The letter is the latest example of growing frustration among Democratic lawmakers about the Biden administration's policies toward Israel.

The deaths of the aid workers prompted World Central Kitchen and some other organizations to suspend emergency deliveries of food into Gaza, parts of which are in the brink of famine. More than 32,000 Palestinians are estimated to have been killed since Israel launched the war in response to Hamas terrorist attacks in October that killed roughly 1,200 Israelis.

Last week, Biden had told Israeli Prime Minister Benjamin Netanyahu that Israel needed to take "a series of specific, concrete and measurable steps" to reduce civilian deaths and to allow additional humanitarian assistance into Gaza, according to NPR. In response, Israel said it would open additional aid routes into Gaza.

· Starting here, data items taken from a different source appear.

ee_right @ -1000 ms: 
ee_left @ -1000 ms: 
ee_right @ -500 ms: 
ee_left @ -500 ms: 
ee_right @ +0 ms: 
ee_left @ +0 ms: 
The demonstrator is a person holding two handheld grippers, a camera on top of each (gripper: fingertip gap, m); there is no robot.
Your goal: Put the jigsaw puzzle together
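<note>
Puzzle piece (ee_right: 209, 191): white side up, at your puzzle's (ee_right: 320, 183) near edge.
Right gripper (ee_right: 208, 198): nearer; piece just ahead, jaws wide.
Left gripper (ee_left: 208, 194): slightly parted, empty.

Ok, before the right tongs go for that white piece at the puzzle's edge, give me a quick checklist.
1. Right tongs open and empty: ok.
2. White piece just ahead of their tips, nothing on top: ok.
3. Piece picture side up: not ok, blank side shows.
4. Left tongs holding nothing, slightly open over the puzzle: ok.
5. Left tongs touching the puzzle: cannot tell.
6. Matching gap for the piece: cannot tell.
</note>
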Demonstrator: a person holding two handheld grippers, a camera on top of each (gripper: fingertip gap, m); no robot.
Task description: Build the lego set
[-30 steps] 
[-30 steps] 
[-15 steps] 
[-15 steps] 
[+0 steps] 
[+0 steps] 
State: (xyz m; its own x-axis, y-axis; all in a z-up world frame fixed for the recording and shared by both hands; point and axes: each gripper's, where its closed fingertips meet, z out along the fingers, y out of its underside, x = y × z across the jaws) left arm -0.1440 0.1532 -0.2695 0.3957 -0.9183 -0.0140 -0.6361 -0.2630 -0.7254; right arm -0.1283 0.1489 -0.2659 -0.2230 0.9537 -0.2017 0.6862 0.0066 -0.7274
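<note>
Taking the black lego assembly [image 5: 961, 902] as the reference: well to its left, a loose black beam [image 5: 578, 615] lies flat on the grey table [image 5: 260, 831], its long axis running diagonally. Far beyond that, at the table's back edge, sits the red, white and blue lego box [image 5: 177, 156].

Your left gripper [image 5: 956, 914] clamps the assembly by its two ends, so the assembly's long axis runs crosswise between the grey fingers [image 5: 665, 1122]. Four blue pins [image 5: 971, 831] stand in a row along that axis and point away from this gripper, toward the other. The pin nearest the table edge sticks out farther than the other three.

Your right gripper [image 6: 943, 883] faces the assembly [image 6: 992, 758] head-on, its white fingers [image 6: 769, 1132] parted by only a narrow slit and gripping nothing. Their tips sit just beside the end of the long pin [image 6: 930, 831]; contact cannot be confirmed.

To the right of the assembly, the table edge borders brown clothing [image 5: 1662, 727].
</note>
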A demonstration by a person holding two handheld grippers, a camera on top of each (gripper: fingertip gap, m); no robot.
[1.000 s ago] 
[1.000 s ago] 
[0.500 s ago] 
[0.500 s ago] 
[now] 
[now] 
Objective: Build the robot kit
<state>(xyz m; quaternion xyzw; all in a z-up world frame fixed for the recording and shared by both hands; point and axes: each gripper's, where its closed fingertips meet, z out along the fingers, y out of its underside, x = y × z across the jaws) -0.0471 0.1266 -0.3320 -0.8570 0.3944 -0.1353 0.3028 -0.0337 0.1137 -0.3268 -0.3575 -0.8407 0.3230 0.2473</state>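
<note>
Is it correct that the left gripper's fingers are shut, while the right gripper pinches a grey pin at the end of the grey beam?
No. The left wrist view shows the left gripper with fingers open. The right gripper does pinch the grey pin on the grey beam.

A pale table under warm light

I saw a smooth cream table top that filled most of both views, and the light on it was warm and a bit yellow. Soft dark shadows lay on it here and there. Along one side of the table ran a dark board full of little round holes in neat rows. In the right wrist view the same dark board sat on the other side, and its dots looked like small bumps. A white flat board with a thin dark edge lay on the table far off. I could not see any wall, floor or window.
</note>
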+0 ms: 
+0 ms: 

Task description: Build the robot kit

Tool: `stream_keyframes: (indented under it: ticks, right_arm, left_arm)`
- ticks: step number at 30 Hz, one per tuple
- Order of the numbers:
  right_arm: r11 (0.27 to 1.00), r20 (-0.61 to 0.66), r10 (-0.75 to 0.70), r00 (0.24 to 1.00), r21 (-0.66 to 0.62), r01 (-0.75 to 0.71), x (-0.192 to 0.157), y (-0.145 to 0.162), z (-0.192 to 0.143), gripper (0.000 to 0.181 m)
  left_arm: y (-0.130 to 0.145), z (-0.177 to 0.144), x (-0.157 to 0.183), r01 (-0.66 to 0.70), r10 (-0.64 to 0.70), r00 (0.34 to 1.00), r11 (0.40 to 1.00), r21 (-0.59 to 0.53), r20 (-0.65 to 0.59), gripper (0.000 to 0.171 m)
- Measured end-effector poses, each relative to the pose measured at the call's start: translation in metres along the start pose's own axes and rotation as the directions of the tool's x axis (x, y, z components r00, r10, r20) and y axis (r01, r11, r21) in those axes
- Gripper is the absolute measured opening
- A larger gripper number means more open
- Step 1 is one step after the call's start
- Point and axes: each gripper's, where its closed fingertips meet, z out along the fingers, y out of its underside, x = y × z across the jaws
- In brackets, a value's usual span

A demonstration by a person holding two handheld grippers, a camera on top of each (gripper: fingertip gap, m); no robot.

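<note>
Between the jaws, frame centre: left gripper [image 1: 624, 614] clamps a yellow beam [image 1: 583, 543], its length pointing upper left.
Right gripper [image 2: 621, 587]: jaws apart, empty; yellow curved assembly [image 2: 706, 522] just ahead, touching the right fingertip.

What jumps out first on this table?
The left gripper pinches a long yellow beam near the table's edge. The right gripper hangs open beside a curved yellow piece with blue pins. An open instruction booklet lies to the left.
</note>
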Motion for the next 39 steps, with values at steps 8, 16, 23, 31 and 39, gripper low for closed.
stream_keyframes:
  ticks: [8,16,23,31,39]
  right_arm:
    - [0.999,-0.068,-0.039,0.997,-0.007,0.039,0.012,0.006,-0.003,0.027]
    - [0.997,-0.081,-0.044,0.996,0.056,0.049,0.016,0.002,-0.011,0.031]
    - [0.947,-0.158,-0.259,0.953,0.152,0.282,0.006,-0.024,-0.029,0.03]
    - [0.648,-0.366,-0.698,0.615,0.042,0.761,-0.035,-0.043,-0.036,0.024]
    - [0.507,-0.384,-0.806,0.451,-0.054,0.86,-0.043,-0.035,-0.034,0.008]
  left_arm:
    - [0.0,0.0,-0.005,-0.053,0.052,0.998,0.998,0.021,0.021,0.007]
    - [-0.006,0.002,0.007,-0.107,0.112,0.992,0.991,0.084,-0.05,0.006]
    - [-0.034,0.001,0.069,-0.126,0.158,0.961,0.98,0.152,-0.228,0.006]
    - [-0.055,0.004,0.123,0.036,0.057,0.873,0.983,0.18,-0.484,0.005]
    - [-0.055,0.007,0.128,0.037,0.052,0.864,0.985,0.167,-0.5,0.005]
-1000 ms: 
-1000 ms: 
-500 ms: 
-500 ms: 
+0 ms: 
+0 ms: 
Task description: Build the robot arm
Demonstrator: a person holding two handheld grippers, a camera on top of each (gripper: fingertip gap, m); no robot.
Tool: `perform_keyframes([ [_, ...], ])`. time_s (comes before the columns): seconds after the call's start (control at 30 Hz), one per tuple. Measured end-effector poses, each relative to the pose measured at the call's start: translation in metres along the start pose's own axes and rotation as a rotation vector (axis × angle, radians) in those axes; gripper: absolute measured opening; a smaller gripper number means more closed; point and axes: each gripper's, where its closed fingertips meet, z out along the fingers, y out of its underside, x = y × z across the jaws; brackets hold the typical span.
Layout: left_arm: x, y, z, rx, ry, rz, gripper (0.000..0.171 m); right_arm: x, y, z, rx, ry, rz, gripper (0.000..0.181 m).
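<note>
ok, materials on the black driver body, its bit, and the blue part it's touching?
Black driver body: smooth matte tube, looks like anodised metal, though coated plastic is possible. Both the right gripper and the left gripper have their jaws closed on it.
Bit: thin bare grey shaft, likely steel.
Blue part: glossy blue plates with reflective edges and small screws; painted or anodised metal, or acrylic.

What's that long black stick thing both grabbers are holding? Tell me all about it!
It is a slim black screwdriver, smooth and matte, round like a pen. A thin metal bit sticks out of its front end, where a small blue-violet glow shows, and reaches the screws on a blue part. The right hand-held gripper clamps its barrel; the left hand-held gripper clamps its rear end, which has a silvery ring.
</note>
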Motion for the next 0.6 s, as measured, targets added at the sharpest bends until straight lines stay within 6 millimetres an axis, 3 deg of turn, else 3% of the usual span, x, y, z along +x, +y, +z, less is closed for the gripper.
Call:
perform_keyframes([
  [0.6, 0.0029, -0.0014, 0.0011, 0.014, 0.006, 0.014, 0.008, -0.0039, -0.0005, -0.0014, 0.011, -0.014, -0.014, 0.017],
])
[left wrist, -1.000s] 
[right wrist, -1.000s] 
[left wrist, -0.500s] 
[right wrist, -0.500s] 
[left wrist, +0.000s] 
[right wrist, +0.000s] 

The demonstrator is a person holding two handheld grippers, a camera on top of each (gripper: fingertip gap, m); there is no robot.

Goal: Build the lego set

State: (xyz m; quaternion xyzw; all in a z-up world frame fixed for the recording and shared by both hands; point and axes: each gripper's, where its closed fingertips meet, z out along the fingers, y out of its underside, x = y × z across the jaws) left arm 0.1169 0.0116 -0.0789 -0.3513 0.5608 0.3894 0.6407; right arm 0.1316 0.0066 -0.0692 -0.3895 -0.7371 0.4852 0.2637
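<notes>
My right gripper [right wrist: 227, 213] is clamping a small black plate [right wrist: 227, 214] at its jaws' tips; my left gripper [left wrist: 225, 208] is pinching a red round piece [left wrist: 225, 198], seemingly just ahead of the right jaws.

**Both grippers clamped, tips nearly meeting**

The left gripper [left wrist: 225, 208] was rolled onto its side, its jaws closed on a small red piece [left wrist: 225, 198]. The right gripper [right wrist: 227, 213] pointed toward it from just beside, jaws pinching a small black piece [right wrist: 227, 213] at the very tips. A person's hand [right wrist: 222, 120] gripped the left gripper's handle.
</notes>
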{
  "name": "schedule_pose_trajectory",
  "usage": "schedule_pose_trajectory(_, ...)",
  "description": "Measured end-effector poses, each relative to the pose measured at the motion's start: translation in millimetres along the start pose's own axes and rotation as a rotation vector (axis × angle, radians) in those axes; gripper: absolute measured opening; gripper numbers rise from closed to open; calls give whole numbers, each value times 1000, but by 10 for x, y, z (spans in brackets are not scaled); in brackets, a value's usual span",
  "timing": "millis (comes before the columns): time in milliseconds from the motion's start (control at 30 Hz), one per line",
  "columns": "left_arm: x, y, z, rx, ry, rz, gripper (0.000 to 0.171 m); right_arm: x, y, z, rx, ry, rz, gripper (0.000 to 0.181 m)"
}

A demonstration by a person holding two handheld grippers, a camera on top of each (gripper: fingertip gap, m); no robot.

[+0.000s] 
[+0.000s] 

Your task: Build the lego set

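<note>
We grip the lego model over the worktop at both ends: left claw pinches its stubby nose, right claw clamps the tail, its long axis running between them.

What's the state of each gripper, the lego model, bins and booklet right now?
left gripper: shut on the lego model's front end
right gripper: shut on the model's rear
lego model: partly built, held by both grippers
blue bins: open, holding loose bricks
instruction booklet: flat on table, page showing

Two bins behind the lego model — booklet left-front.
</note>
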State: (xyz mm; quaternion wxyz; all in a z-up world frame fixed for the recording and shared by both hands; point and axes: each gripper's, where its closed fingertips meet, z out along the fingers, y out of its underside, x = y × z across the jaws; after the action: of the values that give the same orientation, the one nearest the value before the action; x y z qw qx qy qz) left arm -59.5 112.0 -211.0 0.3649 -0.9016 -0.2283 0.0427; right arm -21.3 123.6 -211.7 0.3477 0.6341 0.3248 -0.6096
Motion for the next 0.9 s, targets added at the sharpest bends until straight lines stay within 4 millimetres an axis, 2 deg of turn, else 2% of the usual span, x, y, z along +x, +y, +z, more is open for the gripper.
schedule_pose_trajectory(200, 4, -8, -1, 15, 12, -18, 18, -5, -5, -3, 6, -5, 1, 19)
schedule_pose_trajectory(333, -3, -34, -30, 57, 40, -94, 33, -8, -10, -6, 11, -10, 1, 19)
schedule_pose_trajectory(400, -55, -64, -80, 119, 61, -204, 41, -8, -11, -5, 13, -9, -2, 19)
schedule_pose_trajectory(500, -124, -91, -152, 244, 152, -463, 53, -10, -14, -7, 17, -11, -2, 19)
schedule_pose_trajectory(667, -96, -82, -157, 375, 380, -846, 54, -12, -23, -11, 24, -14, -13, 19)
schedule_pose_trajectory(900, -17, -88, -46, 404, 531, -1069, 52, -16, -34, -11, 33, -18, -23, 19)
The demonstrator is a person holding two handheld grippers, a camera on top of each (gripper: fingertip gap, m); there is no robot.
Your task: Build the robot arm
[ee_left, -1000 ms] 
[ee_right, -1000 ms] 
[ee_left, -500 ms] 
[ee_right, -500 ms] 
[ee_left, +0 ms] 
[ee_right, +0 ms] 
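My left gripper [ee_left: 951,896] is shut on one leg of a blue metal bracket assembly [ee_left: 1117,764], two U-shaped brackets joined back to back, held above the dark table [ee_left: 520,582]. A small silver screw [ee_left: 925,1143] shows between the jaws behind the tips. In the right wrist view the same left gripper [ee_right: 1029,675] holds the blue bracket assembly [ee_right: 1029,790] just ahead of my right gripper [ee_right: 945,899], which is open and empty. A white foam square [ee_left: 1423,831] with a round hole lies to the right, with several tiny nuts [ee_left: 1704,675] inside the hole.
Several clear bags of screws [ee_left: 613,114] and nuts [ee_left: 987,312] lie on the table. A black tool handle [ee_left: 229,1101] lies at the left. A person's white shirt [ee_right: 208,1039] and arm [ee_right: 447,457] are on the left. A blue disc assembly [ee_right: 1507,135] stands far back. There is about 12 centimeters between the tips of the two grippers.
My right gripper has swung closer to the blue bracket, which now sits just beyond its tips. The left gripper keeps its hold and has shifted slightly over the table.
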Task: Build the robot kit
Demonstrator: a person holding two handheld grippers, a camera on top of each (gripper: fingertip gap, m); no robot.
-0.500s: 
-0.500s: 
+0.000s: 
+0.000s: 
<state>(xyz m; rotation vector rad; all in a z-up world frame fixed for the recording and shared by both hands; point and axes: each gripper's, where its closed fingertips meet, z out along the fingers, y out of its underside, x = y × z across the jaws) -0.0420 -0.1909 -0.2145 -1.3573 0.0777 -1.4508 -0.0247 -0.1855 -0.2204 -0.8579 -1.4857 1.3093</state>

"The president made clear that absent changes in the protection of civilians on the ground, absent changes to the volume of humanitarian assistance getting in, absent any movement on a cease-fire that will allow hostages to get out and more aid to get in — absent a calming-down — that he will have to reconsider his own policy choices with respect to Gaza," National Security Council spokesperson John Kirby told reporters last week.

Pingree, who represents Maine's 1st Congressional District, had previously joined five senior House Democrats in making a similar request last month if Israel restricted humanitarian aid into Gaza.